As I pointed out previously, the burden on the plaintiff or the claimant in this case is minimal.
When you weigh it against the public benefits of a statute such as this, the burden is minimal.
It is not a limitation because if you do not file the notice of claim within 120 days you can still provide actual notice.
So it is not an absolute bar.
There was some discussion of the six-month limitation, and I would point out to the Court that the six-month limitation runs only after a claim has been filed and after the city serves notice of disallowance of the claim in which document we must state that the claimant has six months to bring the lawsuit.
The claimant already knows of the claim.
We have taken steps to disallow the claim.
We provide written notice, and in that notice, which is served by certified mail, we must advise the claimant that there is six months to bring the lawsuit.
If the 120-day period runs, with no notice of disallowance, that six-month limitation does not apply.
It only applies where we by formal action disallow the claim and provide notice of that disallowance to the claimant.
This is not an immunity statute.
The purpose of this statute is to afford municipalities an opportunity to amicably resolve disputes such as this with its citizens without going into Court.
That's the purpose behind the statute, to give us an opportunity to resolve those issues.
The Wisconsin court has already recognized that federal law governs the issue of immunity, and the Wisconsin court has followed this Court in terms of immunities.
We have a $25,000 limitation in state court actions.
The Wisconsin court has determined that that does not apply to 1983 claims.
The Wisconsin court has already determined that attorney's fees will be recoverable in 1983 claims.
I would point out also that the Wisconsin court has not addressed the appropriateness of that six-month statute of limitations that I just referred to.
The court hasn't addressed that issue.
It may very well be that the court will determine that six-month limitation on a claim requiring that you file a lawsuit may be an improper burden, may be an immunity that the court will not apply in 1983 litigation.
It simply hasn't addressed that question.
It was not an issue in this case.
The statute, as I have pointed out, is not a trap for the unwary.
There is a positive obligation placed on a municipality to call attention to the statute in its pleadings, to call attention to the failure of a claimant to comply with the statute in its pleadings.
If we don't do that, the defense is waived, and that is true both with respect to the notice of claim and the claim provision.
We have the obligation to raise the defense.
We have the obligation to place a claimant on notice that this statute is applicable and it must be complied with.
Unidentified Justice: How can you comply with it after 120 days has run?
Mr. Langley: Again, by any type of actual notice after 120 days the Court has held that the action is not barred so long as the claimant can show that the municipality is not prejudiced.
And by the way, I would suggest that the Wisconsin Supreme Court has indicated that the requirement that a claimant show no prejudice is a minimal requirement, a minimal requirement.

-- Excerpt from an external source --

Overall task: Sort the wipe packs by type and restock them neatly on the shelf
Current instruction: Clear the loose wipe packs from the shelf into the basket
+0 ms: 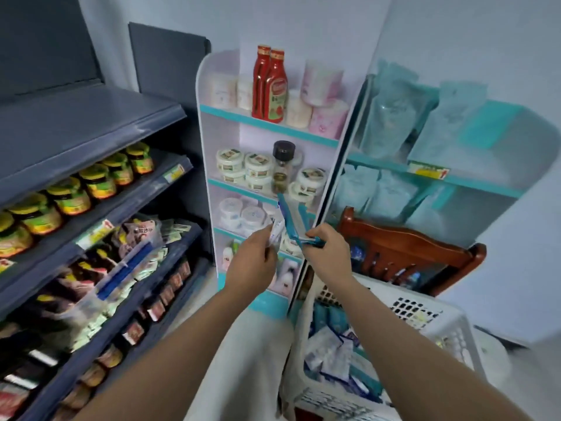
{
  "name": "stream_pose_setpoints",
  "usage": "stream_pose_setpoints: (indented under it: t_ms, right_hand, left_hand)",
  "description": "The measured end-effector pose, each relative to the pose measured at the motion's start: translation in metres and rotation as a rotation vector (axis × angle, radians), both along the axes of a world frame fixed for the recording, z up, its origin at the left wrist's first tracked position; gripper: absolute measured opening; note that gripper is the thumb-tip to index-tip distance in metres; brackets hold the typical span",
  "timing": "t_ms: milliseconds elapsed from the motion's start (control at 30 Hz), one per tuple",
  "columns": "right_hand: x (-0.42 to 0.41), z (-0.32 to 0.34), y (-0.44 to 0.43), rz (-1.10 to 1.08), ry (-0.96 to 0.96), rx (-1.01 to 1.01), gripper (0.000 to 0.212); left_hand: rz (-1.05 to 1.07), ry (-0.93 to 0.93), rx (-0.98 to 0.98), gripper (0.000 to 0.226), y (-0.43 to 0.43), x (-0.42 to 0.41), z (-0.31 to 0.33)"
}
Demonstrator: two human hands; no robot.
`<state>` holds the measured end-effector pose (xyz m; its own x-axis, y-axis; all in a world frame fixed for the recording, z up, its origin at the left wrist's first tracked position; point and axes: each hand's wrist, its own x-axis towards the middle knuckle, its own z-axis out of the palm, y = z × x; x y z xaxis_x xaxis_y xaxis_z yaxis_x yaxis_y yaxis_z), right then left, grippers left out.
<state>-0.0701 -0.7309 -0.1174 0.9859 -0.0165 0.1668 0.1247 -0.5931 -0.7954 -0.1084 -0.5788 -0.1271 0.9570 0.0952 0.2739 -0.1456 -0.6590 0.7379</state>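
Observation:
Both my hands are raised in front of the narrow white shelf unit (206, 123). My left hand (253, 259) grips a small white wipe pack (277, 229) with blue print. My right hand (326, 253) pinches a teal-blue wipe pack (291, 220) by its lower end, so the pack stands edge-on above the fingers. The two packs are close together, almost touching. Below right, a white plastic basket (425, 317) holds several more white and blue wipe packs (332, 354). Pale teal packs (391, 117) stand in rows on the teal-edged shelf (473, 180) at the right.
Dark shelving at the left carries jars (69, 196) and sachets (136, 238). The white unit holds ketchup bottles (271, 86), tissue rolls and tubs (258, 165). A red-brown wooden chair back (409, 241) stands behind the basket.

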Motion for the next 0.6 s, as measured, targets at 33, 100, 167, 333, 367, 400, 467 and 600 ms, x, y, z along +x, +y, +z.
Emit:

Prejudice generally means that we haven't had the opportunity to investigate the claim.
Unidentified Justice: Of course, there was opportunity, but may I ask one other question?
What is the time period in which after the 120, initial 120 day period has run you can comply with the statute by giving actual notice?
Mr. Langley: The court has held that the overall statute of limitations in Wisconsin is three years.
Unidentified Justice: So you are telling me that any time within three years the plaintiff could have given actual notice of the claim and then filed suit?
Mr. Langley: I think under the circumstances of this case it is reasonable to conclude that the Court would find that we were not prejudiced, and that had he made that minimal effort--
Unidentified Justice: If that is true, why isn't filing the complaint adequate?
If you filed a complaint within three years, if all you need is actual notice, how can you better describe... give actual notice than say, I want to sue you because this incident occurred on whatever the date was, and I got hurt, and so forth.
Why isn't that actual notice?
Mr. Langley: --In theory I agree but the statute says that a claimant can neither bring nor maintain an action without complying with the statute.
The underlying purpose of the statute--
Unidentified Justice: I understand all that, but you are telling me that actual notice within three years is all they have to do.
Why can't they then dismiss the complaint and refile it the next day, say, I gave you notice yesterday?
I would suppose that if you are correct I don't understand why the case is even here.
Or even why you have a statute.
And you are playing fast and lose with the statute anyway by allowing actual notice instead of the specific kind of notice that is required, but you are suddenly going to stop short of allowing the complaint to be actual notice.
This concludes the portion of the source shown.